Hanamiya sprach erst wieder mit Kiyoshi, als sie beide in ihrem ersten Jahr an der Oberschule waren und Kirisaki Dai'ichi in einem offiziellen Match gegen Seirin antrat. Das bedeutete jedoch nicht, dass sie sich vorher nicht über den Weg gelaufen waren, denn wie er in den letzten Monaten hatte feststellen müssen, war Kiyoshi genauso schlimm wie ein Stalker. Oder vielleicht schlimmer, denn ein Stalker gab wenigstens darauf Acht, dass man ihn nicht bemerkte. Kiyoshi hingegen hatte sich alle Mühe gegeben, Hanamiya auf sich aufmerksam zu machen.

Doch Hanamiya hatte ihn ausgeblendet, hatte ihm in seltenen Fällen Blicke zugeworfen, die mehr als deutlich zum Ausdruck gebracht hatten, dass er nicht unverletzt davonkommen würde, sollte er ihn noch einmal ansprechen. Sehr zu seiner Überraschung hatte Kiyoshi sich damit abgefunden; zumindest bis zu diesem Spiel.
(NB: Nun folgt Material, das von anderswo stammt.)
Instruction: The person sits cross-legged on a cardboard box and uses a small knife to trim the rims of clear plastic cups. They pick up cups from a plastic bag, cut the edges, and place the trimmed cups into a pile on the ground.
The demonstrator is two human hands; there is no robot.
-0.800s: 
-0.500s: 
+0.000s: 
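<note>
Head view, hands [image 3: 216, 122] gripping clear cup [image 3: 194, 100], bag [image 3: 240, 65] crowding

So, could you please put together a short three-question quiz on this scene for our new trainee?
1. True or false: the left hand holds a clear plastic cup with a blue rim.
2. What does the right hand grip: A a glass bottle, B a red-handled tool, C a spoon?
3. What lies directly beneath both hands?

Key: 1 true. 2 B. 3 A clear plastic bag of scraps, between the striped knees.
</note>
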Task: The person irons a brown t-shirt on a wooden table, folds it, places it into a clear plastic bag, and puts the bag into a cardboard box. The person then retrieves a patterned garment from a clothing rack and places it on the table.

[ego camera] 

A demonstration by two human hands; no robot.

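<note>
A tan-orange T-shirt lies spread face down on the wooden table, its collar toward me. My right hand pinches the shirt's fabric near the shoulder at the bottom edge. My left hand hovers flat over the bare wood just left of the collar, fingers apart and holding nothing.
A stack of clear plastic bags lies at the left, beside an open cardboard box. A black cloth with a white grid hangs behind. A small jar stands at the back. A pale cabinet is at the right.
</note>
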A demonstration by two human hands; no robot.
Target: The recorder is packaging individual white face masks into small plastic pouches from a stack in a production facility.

Als er erfahren hatte, dass Kiyoshi für ihren nächsten Gegner Seirin spielte, war er weder erstaunt noch besorgt gewesen. Vielleicht interessiert, weil sie zwar öfters miteinander, aber noch nie gegeneinander gespielt hatten, aber selbst das wollte er nicht zugeben. Schon gar nicht, als der andere ihn kurz vor Spielbeginn abfing, um ihn einmal mehr zu einem Gespräch zu zwingen.

Kiyoshi hatte kurz gewunken und ihn dann lächelnd zu einem kleinen Seitengang im Stadion geführt. Hanamiya war jedoch schlau genug gewesen, sich nicht wieder in die Enge treiben zu lassen, also war er vor dem Gang stehen geblieben und hatte sich an die Wand gelehnt.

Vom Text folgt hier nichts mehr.